Morsches and Merton are the Artistic Directors of Sarasa, which was founded in 1997 by Merton. It is a performing collective of more than one hundred instrumentalists and singers. Its name is a combination of Saraswathi, the Hindu goddess of art and culture, and the Sanskrit word rasa, which means the essence of sound. The group presents music spanning the 17th to the 21st centuries, on both period and modern instruments.
Drawing on a pool of musicians from the U.S. and Europe, the ensemble varies in size according to the program and repertoire. The ensemble, which produces the Sarasa Chamber Series in Cambridge and Concord, Mass., has performed at such prestigious venues as the 92nd Street Y in New York, the Boston Early Music Festival Series, and the University of Vermont's Lane Series.
“But the big thing we do at Sarasa is our outreach program,” Morsches says. “In fact, that is how our ensemble came into existence.”
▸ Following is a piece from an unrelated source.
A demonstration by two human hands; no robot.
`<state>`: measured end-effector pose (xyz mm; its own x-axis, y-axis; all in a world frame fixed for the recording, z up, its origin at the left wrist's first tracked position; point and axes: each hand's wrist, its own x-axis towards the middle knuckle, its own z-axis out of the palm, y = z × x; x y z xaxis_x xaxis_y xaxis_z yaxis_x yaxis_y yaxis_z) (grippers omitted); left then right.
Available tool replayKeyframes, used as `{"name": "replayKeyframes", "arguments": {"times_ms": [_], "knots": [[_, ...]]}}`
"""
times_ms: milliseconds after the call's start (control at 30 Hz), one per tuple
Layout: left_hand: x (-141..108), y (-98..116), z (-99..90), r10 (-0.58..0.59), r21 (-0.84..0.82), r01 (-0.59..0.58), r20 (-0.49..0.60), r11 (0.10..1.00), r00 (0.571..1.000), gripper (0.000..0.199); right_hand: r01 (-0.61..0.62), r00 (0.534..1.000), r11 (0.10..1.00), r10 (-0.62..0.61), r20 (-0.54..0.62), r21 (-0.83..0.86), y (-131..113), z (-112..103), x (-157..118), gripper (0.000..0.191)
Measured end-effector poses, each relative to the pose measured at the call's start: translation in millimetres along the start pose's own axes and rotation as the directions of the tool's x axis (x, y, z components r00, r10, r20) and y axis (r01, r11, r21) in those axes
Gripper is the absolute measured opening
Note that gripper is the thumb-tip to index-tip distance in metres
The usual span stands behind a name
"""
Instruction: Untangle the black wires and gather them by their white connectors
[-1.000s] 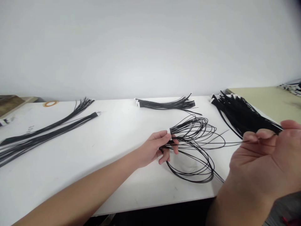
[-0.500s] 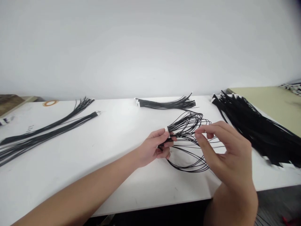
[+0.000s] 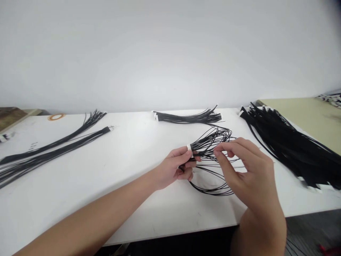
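Observation:
My left hand (image 3: 179, 164) is closed around the connector end of a black wire harness (image 3: 209, 142). A white connector (image 3: 189, 147) shows between thumb and fingers. From it the thin wires fan out to the right and loop back below toward the same hand. My right hand (image 3: 246, 167) is at the right of the loops, thumb and index finger pinched together on a black wire among them. The exact tip of that wire is hidden by the fingers.
Two wire bundles (image 3: 66, 142) lie at the left, near an orange ring (image 3: 55, 117). Another bundle (image 3: 186, 117) lies at the back of the white table (image 3: 128, 213). A large pile of black harnesses (image 3: 295, 145) covers the right side, beside a yellowish board (image 3: 311, 113).
My right hand has moved a little left, closer to the white connector, still pinching. The left hand has stayed in place with its hold on the harness.

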<state>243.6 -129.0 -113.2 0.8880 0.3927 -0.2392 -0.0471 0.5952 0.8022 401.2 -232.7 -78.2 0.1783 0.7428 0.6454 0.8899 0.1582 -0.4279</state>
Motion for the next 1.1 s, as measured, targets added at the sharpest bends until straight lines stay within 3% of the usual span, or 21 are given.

The idea for Sarasa Chamber Music Ensemble was born through a concert given before inmates at a maximum security prison in 1997.
As Merton explains at Sarasa's website, “A friend, who was volunteering at Sing Sing Correctional Facility, suggested I give a concert for 40 guys who were in a music program there. I brought my cello to a little room with a funky upright piano. It was quite the scene.”
New territory
The inmates' response surprised Merton.
“The guys were just glued,” he writes. “Afterwards, they wanted to know everything about us and the music. Their openness to something of beauty that spoke to a more profound place within them meant a lot."
Merton returned a year later with a Baroque group, including a harpsichord, and played in the prison's chapel to a larger crowd. The two concerts were so personally rewarding that Merton decided he wanted to give more concerts to those who ordinarily had little access to classical music, such as those in other adult prisons, correctional facilities for teenagers, homes for the elderly, mental hospitals, and institutions for the disabled.
In the past 17 years, Sarasa has given over 250 presentations and residencies at teenage correctional facilities in Massachusetts. Their extensive and unfailing Outreach Program has been widely acknowledged. In 2007, Sarasa won the “outstanding achievement award” from Early Music America in recognition of its invaluable work with incarcerated teens in the Greater Boston area.
Although Sarasa's directors have put their roots down in Windham County, Timothy Merton is unable to be part of this concert, only because he is too busy doing maple sugaring on his farm in Putney.
Sarasa hasn't performed that much in Southern Vermont. But recently that has changed.
“Besides the upcoming Next Stage concert, early this winter Sarasa performed a successful concert in Brattleboro, and this summer will do a concert as part of the Yellow Barn season,” Morsches says. “There are amazing audiences for the kind of music we play in Brattleboro. Sarasa intends to be part of the cultural landscape of the area.”